Task goal:
Please repeat the records exactly from their first line, finishing at the line containing "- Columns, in" and including it.

Data excerpts:

※ ※ ※

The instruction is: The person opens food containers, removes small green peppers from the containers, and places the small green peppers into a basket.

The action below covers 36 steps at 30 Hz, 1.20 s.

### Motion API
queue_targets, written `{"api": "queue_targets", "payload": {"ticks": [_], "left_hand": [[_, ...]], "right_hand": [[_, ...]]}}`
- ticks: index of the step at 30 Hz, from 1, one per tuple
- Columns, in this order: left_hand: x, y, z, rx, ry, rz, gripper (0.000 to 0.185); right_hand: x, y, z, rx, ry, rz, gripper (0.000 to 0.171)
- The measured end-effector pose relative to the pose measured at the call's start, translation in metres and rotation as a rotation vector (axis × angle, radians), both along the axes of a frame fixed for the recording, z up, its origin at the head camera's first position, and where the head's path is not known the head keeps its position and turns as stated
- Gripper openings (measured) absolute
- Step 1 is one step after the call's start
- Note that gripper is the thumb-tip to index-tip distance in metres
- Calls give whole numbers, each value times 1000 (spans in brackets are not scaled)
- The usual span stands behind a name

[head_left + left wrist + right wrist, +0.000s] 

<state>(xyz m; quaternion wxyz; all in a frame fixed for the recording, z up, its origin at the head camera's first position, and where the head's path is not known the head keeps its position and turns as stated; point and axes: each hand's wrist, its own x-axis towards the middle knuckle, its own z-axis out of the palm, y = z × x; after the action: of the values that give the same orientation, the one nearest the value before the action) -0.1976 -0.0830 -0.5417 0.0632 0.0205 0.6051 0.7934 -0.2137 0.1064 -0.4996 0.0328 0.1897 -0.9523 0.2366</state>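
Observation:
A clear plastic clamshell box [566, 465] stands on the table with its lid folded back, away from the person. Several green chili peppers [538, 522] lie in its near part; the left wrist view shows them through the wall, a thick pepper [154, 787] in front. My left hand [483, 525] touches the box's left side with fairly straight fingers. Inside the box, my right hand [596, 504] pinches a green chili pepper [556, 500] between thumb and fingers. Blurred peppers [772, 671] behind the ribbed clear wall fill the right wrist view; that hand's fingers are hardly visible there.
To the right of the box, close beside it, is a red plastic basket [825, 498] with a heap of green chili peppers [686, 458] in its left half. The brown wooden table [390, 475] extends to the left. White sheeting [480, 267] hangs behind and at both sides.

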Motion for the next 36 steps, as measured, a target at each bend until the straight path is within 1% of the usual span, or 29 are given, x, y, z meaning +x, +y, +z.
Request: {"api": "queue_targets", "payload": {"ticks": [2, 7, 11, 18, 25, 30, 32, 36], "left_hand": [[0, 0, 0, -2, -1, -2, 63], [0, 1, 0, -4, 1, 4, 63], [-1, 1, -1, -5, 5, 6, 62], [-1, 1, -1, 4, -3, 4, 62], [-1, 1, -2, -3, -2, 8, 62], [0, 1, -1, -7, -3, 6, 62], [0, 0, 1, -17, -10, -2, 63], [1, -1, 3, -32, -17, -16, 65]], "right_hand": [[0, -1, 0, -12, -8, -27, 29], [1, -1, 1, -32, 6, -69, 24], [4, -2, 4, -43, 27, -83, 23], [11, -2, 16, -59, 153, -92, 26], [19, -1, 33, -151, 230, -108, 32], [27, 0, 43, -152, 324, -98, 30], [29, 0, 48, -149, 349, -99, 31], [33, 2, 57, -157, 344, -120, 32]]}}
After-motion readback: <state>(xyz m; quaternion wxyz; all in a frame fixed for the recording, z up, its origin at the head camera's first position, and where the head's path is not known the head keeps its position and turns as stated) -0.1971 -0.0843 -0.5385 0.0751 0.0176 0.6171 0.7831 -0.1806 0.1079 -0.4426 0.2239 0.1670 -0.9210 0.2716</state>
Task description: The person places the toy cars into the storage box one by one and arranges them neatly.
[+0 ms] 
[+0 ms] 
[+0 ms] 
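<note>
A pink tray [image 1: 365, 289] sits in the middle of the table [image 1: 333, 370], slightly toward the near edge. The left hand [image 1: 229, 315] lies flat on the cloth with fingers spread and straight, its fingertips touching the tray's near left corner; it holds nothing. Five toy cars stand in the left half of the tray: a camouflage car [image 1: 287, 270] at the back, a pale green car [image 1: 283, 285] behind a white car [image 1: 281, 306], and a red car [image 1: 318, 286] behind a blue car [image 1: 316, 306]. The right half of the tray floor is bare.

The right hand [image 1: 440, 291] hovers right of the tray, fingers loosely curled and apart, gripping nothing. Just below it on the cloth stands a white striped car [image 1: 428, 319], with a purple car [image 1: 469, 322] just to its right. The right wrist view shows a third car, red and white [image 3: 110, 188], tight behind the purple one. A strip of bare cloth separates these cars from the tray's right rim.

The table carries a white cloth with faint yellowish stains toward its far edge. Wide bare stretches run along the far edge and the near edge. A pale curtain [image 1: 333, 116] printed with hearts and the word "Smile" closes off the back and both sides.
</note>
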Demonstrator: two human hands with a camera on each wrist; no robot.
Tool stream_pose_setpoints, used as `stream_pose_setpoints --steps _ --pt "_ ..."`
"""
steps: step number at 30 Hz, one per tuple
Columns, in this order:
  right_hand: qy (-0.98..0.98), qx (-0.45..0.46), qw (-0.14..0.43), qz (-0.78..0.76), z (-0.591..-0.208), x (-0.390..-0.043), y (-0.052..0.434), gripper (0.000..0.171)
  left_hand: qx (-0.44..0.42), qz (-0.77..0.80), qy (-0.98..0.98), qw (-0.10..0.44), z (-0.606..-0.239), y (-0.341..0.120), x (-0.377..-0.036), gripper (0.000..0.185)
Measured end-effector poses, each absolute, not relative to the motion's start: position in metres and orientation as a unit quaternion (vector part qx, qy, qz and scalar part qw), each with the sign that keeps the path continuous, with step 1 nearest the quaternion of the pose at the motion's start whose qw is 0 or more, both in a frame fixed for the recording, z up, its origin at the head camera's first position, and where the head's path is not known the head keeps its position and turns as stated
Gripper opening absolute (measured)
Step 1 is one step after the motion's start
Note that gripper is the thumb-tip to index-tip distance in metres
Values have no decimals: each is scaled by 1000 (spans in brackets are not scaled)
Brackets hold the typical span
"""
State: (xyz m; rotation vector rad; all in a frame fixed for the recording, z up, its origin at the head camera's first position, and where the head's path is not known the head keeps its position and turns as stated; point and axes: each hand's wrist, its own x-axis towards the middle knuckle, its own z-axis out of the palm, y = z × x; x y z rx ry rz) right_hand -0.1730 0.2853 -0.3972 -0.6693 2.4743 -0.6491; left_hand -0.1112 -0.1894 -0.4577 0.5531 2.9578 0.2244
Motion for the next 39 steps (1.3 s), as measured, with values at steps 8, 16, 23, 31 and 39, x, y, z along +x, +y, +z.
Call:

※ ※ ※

Exercise result:
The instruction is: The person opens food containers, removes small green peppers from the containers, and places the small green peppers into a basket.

The action below covers 36 steps at 30 Hz, 1.20 s.

### Motion API
queue_targets, written `{"api": "queue_targets", "payload": {"ticks": [_], "left_hand": [[_, ...]], "right_hand": [[_, ...]]}}`
- ticks: index of the step at 30 Hz, from 1, one per tuple
- Columns, in this order: left_hand: x, y, z, rx, ry, rz, gripper (0.000 to 0.185); right_hand: x, y, z, rx, ry, rz, gripper (0.000 to 0.171)

That completes the response to the exercise.